When Warren Ellis took over this series from Joss Whedon, the big attraction was the Ellis-ian "big ideas" mixed with the unorthodox and thrilling Simone Bianchi artwork. Ellis' first arc suffered from delays, but the story was strong and imaginative, and superhero comics rarely look as interesting as they do when Bianchi's doing his design-oriented, style-is-substance rendering.

So now we're in the midst of Ellis' "Astonishing X-Men" phase II, with Phil Jimenez and Andy Lanning providing the art. It's more traditional, more superhero-ey, and faster paced. When you have that, plus Ellis' cynical savagery and Jimenez's beautiful people who look a little bit creepy, well, you get some good comics.

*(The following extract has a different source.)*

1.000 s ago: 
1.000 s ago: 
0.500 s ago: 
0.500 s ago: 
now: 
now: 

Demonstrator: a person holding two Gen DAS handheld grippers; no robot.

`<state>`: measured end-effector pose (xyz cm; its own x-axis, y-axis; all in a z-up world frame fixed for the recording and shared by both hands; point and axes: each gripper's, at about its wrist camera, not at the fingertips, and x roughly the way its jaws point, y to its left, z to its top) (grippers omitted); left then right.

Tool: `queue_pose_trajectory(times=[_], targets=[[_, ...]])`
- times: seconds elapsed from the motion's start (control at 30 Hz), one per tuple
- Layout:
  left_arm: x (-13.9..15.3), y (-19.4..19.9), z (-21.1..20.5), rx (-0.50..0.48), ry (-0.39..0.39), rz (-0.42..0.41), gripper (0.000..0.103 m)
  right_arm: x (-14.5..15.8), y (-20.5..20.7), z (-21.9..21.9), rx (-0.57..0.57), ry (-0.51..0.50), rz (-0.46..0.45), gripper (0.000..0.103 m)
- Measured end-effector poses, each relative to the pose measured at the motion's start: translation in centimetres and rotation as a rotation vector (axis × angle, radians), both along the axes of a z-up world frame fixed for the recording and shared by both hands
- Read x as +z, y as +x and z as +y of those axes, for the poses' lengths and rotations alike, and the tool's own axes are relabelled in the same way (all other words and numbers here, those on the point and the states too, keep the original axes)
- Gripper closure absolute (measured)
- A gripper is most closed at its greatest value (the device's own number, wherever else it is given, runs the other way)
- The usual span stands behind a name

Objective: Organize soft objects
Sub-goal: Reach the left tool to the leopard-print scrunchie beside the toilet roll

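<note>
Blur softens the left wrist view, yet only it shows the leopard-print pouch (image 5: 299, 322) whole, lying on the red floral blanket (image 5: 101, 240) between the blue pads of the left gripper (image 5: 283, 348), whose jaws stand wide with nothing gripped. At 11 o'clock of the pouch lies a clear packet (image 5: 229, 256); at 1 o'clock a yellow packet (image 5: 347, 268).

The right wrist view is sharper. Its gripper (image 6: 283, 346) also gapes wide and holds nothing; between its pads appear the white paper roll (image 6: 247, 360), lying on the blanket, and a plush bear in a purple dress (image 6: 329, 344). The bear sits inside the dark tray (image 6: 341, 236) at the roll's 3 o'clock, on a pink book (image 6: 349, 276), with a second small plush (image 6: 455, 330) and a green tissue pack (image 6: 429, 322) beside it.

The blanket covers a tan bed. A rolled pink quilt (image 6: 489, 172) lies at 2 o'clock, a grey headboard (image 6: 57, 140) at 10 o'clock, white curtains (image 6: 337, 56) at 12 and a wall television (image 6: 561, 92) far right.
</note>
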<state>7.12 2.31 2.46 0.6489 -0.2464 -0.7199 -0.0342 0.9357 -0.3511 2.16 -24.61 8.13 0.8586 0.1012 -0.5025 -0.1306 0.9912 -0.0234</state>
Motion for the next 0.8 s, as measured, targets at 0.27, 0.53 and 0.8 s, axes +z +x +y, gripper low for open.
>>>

"Astonishing X-Men" #33 is certainly one of them.

In this issue we get, believe it or not, another superhero-zombie tale, as the Brood have returned, and someone is playing around with dead mutants and the X-gene. It's the fault of Hank McCoy, we learn here, who looked to dead mutants as one possible avenue of finding a cure for the "No More Mutants" plague. But, like many great scientific minds, the Beast had no idea what his experiments accidentally unleashed.

A being the X-Men have never met is behind this zombie/Brood/bad stuff outbreak, so it's a race against the clock to stop the forces of evil and destruction before they lay waste to mutant-kind and the world at large.

Sounds like a typical heroic action plot, and it is, but Jimenez makes it look good (even if Frank D'Armata's garish colors don't help) and Ellis keeps the dialogue razor sharp: "Got a plan, Cyke?" Wolverine asks as they rush into the fray against a giant fleshy monster. "'Not die,'" quotes Cyclops. And later, we get the Beast's explanation of what's been happening: "Wirelessly cracked and hacked by a dead boy's superbrain from twenty miles up." That's the rhythm of superhero poetry right there. Crazy, nonsensical, full of life.

There's nothing ambitious about "Astonishing X-Men" #33, but Ellis and Jimenez show how easy it is to make engaging superhero comics, and to make comics that don't feel bogged down, clunky, or overly chatty. Well, I suppose it is easy. If you're Warren Ellis and Phil Jimenez.